What you need to do:
Up to and including the line with "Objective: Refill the", restate every line of the records below word for word, from the first line on, leaving out the pictures.

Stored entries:
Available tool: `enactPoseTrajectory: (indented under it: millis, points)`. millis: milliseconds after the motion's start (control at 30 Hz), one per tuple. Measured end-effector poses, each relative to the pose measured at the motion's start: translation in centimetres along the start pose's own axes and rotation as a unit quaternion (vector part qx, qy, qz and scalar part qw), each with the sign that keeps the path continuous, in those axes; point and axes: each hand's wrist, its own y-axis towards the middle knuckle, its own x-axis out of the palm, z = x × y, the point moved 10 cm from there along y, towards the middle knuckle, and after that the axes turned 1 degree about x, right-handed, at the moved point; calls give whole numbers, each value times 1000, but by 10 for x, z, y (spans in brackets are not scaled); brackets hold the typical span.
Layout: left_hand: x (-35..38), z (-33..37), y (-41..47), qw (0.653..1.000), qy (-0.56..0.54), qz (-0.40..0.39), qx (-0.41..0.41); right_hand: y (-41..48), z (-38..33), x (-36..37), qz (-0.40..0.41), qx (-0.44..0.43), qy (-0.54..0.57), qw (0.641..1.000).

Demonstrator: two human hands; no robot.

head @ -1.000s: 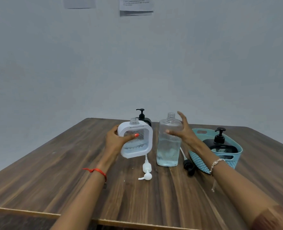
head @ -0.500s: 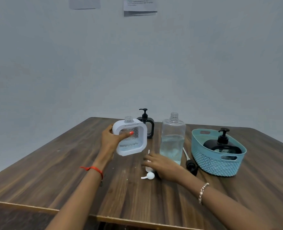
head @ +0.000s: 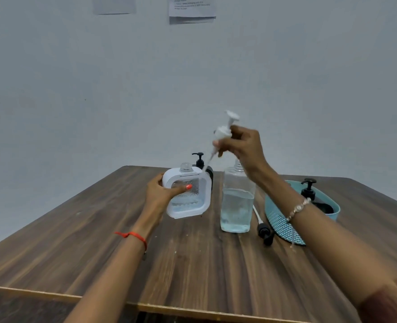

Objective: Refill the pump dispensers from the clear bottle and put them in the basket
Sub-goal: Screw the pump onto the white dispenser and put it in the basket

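My left hand (head: 160, 194) grips a white square dispenser (head: 189, 193), tilted above the table, its neck uncapped and some liquid inside. My right hand (head: 241, 148) holds the white pump head (head: 225, 129) raised above the dispenser, its tube hanging down toward the dispenser's top. The clear bottle (head: 237, 201) stands uncapped to the right, about half full. A teal basket (head: 279, 222) at the right holds a black pump dispenser (head: 309, 190). Another black pump dispenser (head: 199, 159) stands behind the white one, mostly hidden.
A loose black pump head (head: 263, 231) with a white tube lies on the wooden table (head: 192, 264) between the clear bottle and the basket. The table's front edge is near me. Papers (head: 191, 8) hang on the grey wall behind.
My right hand let go of the clear bottle, dropped to the table, took the white pump head and lifted it above the white dispenser. The left hand kept the dispenser aloft.
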Motion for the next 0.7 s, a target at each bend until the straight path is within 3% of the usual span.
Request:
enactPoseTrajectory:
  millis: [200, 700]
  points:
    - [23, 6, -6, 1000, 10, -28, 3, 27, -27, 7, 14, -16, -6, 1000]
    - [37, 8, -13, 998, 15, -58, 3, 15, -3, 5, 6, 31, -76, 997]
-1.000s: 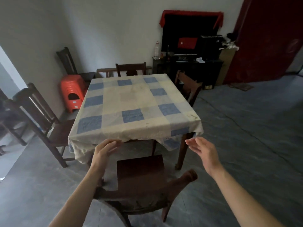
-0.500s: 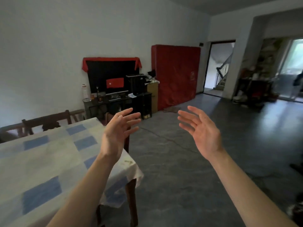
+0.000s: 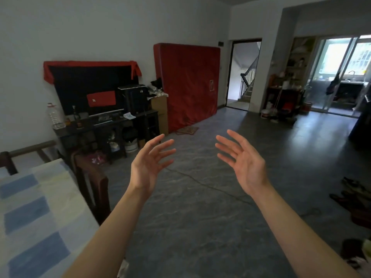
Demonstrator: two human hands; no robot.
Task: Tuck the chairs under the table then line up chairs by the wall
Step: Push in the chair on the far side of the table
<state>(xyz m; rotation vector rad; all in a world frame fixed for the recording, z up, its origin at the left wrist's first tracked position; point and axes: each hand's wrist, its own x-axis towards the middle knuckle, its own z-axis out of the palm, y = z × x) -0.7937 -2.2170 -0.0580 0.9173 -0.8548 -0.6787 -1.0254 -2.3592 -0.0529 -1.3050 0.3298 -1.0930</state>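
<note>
- Fingers of the left hand (image 3: 149, 164) are spread, palm turned inward; nothing is held.
- Fingers of the right hand (image 3: 244, 164) are likewise spread and empty.
- Table (image 3: 40, 207), covered by a checked cloth, is seen left of the left fingers.
- One dark chair (image 3: 94, 179) is tucked at its edge, well apart from both hands.

no readable text, small label on red mattress (image 3: 211, 85) too blurred to read
</note>
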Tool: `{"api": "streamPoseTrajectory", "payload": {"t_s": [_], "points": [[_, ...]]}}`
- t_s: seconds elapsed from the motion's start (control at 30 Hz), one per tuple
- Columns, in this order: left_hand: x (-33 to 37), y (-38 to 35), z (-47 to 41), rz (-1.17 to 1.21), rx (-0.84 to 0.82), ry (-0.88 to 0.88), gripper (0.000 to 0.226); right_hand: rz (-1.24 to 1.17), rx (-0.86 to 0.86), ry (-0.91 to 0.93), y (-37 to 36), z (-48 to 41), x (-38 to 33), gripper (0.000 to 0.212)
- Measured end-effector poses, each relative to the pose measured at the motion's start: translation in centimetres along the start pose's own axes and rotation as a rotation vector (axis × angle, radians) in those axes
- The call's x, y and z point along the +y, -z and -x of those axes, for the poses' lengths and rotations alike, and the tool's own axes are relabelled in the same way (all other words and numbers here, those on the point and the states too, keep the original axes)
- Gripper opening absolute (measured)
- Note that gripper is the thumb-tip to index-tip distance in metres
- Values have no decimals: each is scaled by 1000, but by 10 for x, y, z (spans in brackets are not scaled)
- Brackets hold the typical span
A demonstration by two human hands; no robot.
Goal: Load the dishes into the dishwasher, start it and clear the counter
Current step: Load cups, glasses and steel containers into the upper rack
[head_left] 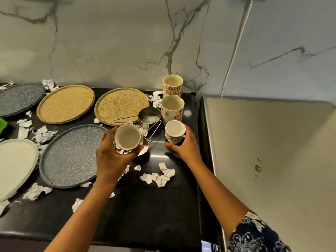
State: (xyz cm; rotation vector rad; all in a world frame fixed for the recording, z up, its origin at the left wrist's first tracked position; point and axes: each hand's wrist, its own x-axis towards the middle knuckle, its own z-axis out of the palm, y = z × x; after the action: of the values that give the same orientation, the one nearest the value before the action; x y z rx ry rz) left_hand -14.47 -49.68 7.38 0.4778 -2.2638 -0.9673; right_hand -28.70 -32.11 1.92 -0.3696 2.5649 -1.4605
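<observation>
Grasping a small white cup (127,137), the left grip (111,155) has its thumb on the cup's left side and its fingers curled underneath. The cup is held above the bench (145,206), mouth tipped toward the camera, and it looks empty inside. The right grip (187,148) is curled round a second small cup (175,131) with a patterned band, thumb near, fingers on the right. That cup stands upright on the bench close to the right edge.

Just under the lifted cup is a small metal scoop (144,149), its wire handle running far-right; cannot tell if the left grip touches it. Beyond it is a larger metal measuring cup (149,115), its handle pointing left over the rim of the right woven plate (121,105). A near tall mug (172,108) with red flowers stands just beyond the banded cup, and a far tall mug (172,85) with the same print stands by the marble wall (109,42).

The left woven plate (65,104) lies beside the right one. A speckled grey plate (71,155) lies left of the left grip, a second grey plate (20,99) far left, and a white plate (16,164) near left, cut by the frame. Torn paper scraps (160,176) are scattered all over the bench, and a green item (2,124) shows at the left edge.

A steel appliance top (272,160) sits right of the bench, and a white cable (236,51) runs up the wall. A dark flowered sleeve (254,233) covers the right arm.
</observation>
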Motion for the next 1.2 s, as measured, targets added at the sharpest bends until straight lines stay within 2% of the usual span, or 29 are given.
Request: {"api": "streamPoseTrajectory", "payload": {"t_s": [0.13,0.27,0.37,0.53,0.8,0.9,1.0,1.2], "points": [[5,-3,9,56,-17,21,75,-48,145,57,-10,3,0,78],[20,8,26,136,-1,-39,72,-101,192,173,11,34,-15,77],[34,22,56,209,-48,-98,70,-125,260,237,34,85,-29,79],[53,46,140,379,-205,-156,69,-188,356,246,52,213,-22,80],[57,72,301,493,-530,-111,74,-334,472,-10,50,420,33,71],[61,75,348,525,-612,-54,76,-365,511,-101,56,476,51,77],[68,72,385,569,-670,2,72,-423,558,-235,69,519,75,84],[78,57,432,631,-807,125,71,-431,687,-443,120,564,125,73]]}}
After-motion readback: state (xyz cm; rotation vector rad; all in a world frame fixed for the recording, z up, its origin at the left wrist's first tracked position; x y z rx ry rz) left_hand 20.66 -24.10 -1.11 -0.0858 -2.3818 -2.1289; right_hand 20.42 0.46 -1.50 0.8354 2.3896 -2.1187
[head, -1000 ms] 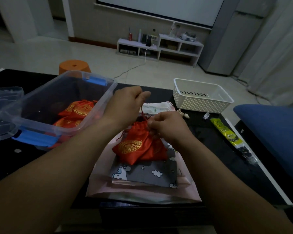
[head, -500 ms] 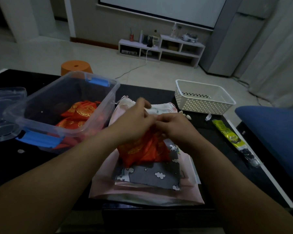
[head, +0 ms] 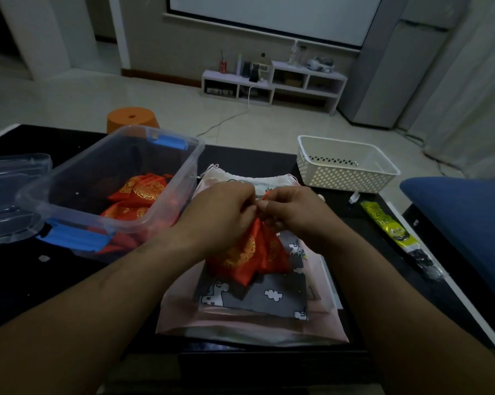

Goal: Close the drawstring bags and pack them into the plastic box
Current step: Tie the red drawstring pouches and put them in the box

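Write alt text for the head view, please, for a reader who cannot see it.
The left hand and right hand pinch the top of a red bag above a stack of bags on a black table. At left a clear box holds more red bags; a white basket stands at right.

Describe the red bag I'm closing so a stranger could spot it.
Find the clear plastic box on the black table; right of it lies a stack of bags. The red bag sits over that stack, its neck pinched by the left hand and right hand, unlike the red bags inside the box.
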`<state>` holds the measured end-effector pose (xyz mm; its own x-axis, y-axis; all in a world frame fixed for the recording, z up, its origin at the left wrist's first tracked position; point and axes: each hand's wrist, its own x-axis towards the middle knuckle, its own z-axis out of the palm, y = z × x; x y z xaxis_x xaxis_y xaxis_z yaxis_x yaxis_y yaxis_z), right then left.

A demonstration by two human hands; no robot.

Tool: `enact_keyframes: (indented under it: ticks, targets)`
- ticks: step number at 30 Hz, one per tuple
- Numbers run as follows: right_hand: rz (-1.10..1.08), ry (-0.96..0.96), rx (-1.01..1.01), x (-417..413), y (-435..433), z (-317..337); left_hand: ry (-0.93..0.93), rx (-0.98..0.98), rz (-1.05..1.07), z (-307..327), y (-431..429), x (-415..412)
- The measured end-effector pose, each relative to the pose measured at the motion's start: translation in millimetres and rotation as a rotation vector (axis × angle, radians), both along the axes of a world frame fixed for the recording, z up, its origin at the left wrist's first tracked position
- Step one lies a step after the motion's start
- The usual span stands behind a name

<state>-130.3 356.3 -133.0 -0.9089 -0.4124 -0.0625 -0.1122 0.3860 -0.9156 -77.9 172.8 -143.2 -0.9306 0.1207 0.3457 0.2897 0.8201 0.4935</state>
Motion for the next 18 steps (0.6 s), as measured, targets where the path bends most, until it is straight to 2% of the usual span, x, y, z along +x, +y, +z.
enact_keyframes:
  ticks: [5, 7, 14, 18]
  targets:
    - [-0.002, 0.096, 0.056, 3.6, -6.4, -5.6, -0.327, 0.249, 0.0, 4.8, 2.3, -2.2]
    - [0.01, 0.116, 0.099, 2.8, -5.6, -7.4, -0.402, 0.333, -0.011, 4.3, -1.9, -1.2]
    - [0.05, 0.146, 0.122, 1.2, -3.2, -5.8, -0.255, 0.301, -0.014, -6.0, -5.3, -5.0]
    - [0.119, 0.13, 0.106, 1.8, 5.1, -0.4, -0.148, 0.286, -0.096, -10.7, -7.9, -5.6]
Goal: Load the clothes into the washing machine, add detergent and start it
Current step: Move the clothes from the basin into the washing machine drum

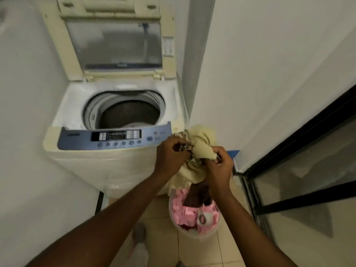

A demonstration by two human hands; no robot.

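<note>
Fingers of the left hand (172,152) and right hand (219,165) are pinched shut on one bunched cream garment (200,145), held above the laundry basket (174,221), just right of the washing machine (115,132). The cloth looks soft, light and floppy; best gathered by the bulk so no trailing end snags. One machine, lid (113,41) up, something pale already in the drum (131,114). One basket, several pink and dark pieces left.

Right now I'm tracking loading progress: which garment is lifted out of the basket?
The pale yellow cloth garment, gripped by both hands; the pink and dark brown clothes lie in the basket.
</note>
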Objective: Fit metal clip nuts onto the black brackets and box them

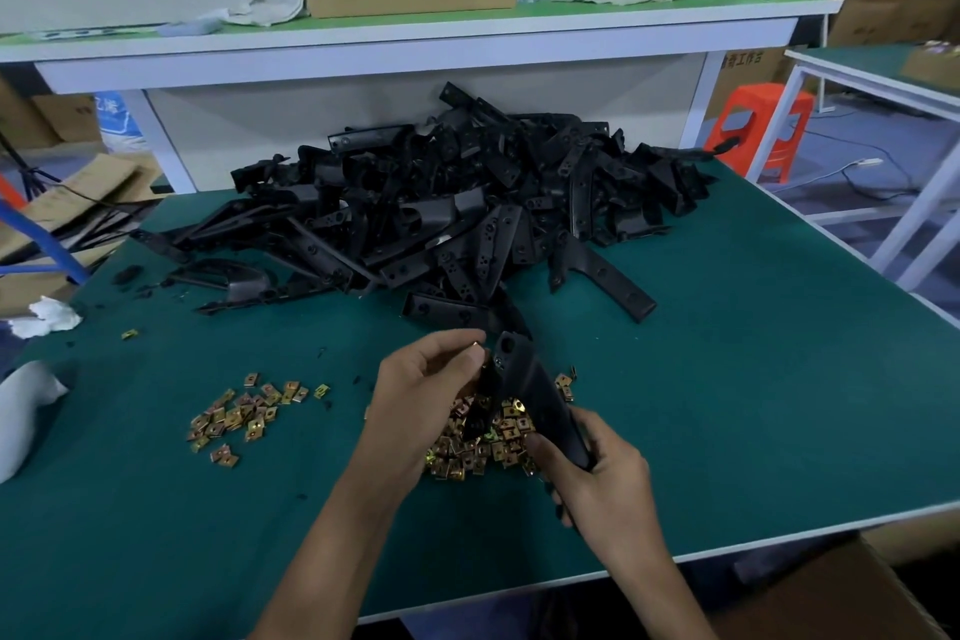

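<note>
We see the right hand (602, 478) with its fingers wrapped round the lower end of a black bracket (535, 395), held tilted above the table (753, 379). The left hand (415, 395) pinches a gold clip nut (475, 344) between thumb and fingers, right at the bracket's upper end. Beneath both hands lies a pile of clip nuts (483, 447). A smaller scatter (244, 411) sits at nine o'clock, and the heap of brackets (457, 192) at twelve o'clock.
</note>
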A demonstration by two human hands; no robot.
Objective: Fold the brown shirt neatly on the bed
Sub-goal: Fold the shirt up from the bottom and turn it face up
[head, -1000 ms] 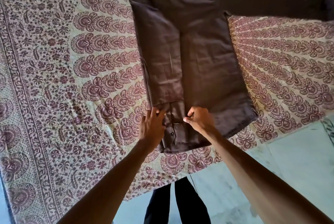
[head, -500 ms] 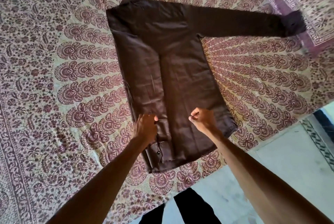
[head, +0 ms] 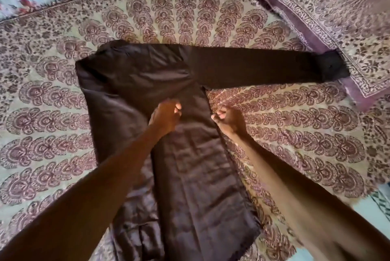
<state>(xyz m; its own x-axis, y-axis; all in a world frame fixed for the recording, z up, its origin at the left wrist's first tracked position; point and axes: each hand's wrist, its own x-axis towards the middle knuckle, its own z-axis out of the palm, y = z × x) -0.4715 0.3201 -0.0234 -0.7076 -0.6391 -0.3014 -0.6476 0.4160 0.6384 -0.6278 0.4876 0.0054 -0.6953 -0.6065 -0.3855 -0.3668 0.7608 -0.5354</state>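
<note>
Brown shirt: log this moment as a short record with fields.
shirt: brown shirt flat on patterned bedspread
left side: already folded inward
right sleeve: stretched out, cuff touching pillow
left hand: over mid-shirt, fingers curled
right hand: at the shirt's right edge, fingers curled; grip unclear

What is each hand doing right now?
Left hand: curled over the shirt, grip cannot be told.
Right hand: curled at the shirt's edge, grip cannot be told.
</note>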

Answer section:
Available tool: `enactPoseTrajectory: (indented under it: millis, points)`. millis: milliseconds after the motion's start (control at 30 Hz), one per tuple. Measured end-effector poses, each relative to the pose measured at the motion's start: translation in centimetres along the start pose's own axes and rotation as a unit quaternion (vector part qx, qy, qz and scalar part qw), each with the sign that keeps the path continuous, in those axes; point and axes: each hand's wrist, its own y-axis towards the middle knuckle, its own x-axis out of the palm, z = x × y, the point moved 10 cm from there along y, towards the middle knuckle, and after that the axes turned 1 degree about x, right-handed, at the moved point; calls give whole numbers, each value times 1000, but by 10 for x, z, y (spans in brackets are not scaled); brackets hold the typical span.
Layout: left_hand: x (-35..38), z (-33..37), y (-41..47), qw (0.653..1.000), qy (-0.56..0.54), qz (-0.40..0.39), qx (-0.41..0.41); right_hand: y (-41..48), z (-38..33), x (-36..37), qz (-0.40..0.41), qx (-0.44..0.43), qy (-0.54..0.57), qw (0.641..1.000).

Demonstrator: two human hands; no robot.

head @ -1.000s: 
head @ -0.500s: 
head @ +0.000s: 

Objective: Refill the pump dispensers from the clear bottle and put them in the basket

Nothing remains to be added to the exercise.